Supplied material →
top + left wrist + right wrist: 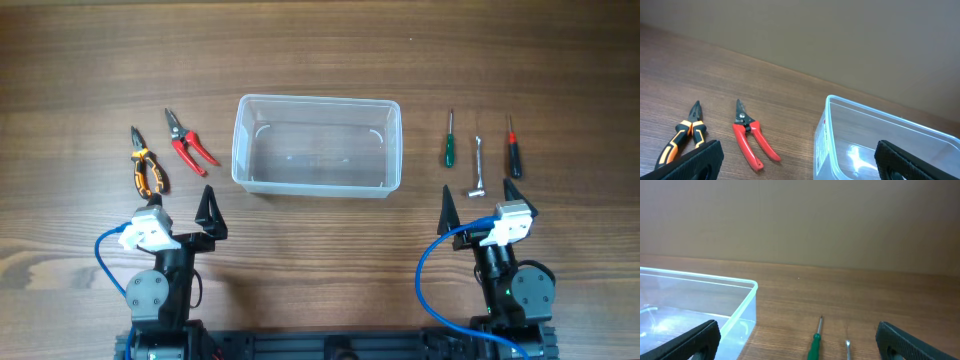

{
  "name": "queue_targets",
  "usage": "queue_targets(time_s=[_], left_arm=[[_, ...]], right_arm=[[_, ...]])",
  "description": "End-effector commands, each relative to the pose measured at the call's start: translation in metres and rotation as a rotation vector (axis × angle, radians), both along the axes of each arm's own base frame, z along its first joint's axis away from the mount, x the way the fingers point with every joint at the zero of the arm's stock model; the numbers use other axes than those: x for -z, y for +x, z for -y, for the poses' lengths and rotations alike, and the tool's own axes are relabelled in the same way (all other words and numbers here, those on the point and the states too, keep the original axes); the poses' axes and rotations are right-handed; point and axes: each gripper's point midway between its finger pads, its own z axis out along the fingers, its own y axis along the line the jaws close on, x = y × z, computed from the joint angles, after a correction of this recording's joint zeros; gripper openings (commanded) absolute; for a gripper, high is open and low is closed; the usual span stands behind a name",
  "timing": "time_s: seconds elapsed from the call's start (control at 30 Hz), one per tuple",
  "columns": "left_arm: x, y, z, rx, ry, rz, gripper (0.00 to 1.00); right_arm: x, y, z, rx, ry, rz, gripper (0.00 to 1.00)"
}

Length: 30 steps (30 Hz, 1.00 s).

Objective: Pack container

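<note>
Clear plastic container sits upright at centre frame on the wooden desk. Orange-black pliers and red-handled cutters lie to its left. Green screwdriver, small wrench and red screwdriver lie to its right. Left gripper and right gripper: jaws spread wide, holding nothing.
</note>
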Motion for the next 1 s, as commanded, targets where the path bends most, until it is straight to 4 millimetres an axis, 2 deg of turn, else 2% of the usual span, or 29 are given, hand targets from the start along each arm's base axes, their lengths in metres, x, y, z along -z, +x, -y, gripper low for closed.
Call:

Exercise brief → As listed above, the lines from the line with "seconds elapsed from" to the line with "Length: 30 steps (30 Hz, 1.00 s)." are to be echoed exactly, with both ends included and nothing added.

Response to the task →
  "timing": "time_s: seconds elapsed from the call's start (control at 30 Hz), one per tuple",
  "columns": "left_arm: x, y, z, rx, ry, rz, gripper (0.00 to 1.00); right_arm: x, y, z, rx, ry, rz, gripper (0.00 to 1.00)"
}

Length: 30 steps (30 Hz, 1.00 s).

There is nothing more to the answer.